Bruce Dayton, one of five brothers who used the Nicollet Avenue department store they inherited as the foundation to build what is now Target Corp., died Friday morning at 97.
Dayton, the father of Gov. Mark Dayton, was the bookish, numbers-oriented analyst among the five Dayton brothers, each of whom received 20 percent of the business after their father's death in 1950. The brothers expanded Dayton's to the suburbs, where it anchored the first indoor shopping mall in the United States, in Edina in the late 1950s. A few years later, they launched Target, which today has 1,800 stores and nearly 350,000 employees.
Bruce Dayton also was a legendary benefactor of the Minneapolis Institute of Art, where he was a trustee for 73 years and provided more than $80 million in financial support plus more than 2,000 works of art worth additional millions.

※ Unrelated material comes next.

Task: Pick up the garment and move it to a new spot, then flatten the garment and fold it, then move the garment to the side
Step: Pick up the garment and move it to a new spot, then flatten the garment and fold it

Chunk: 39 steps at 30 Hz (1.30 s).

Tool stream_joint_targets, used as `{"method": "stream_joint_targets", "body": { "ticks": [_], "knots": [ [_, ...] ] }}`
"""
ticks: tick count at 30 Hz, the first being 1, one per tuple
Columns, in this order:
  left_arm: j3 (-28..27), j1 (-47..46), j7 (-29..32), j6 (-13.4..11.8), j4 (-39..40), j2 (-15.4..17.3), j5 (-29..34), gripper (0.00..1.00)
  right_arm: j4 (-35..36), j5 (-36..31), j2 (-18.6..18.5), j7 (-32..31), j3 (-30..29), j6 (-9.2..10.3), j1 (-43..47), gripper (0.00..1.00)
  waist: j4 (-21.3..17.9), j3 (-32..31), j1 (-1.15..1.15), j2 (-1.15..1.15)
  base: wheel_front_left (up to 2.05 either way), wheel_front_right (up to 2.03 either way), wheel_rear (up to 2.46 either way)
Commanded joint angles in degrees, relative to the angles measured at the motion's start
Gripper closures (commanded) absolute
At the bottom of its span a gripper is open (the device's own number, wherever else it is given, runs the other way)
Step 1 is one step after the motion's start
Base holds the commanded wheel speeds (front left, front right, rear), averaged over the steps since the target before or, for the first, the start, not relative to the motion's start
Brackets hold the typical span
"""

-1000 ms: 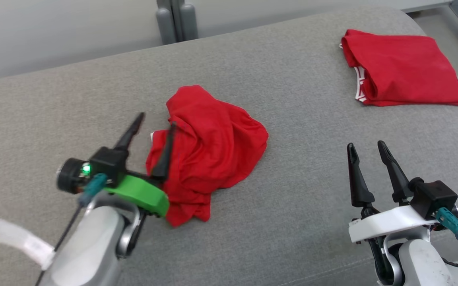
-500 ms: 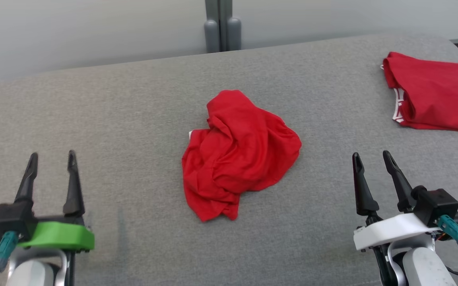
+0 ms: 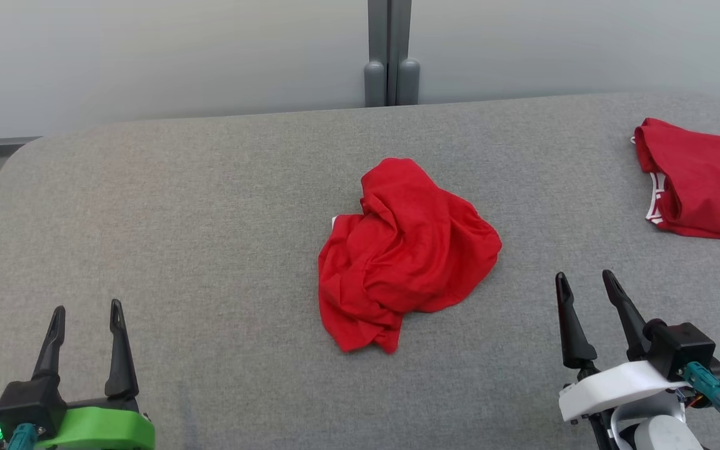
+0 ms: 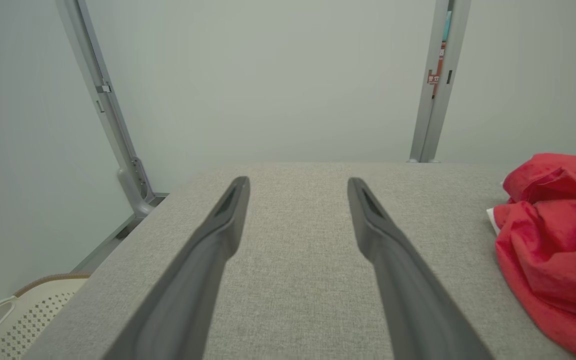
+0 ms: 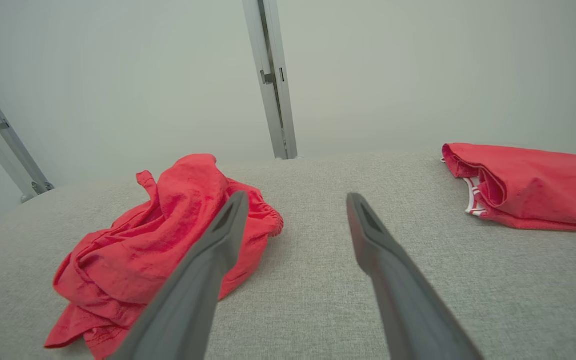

"We just lost a Minnesota giant," Vice President Walter Mondale said Friday morning.
Bruce Dayton's father and grandfather built their department store on Nicollet into a thriving retail showcase during the first half of the 20th century, employing such innovative and attention-getting tactics as shipping merchandise from New York City by airplane.
Bruce Dayton and his brothers diversified, positioning the company to shift its focus away from downtown department stores, and along the way did many things to help shape Minneapolis and its suburbs after World War II.
They embraced downtown skyways, helped push for a pedestrian mall on what became the Nicollet Mall and were steadfast supporters of a downtown that remains home to Target's headquarters.
"It's tough to assign specific roles to the Dayton brothers because they did so many things as a group," said James McComb, a Dayton Hudson executive in the 1960s and '70s. "But Bruce had the financial strength, Ken was the merchandiser, and they all had strong feelings about architecture."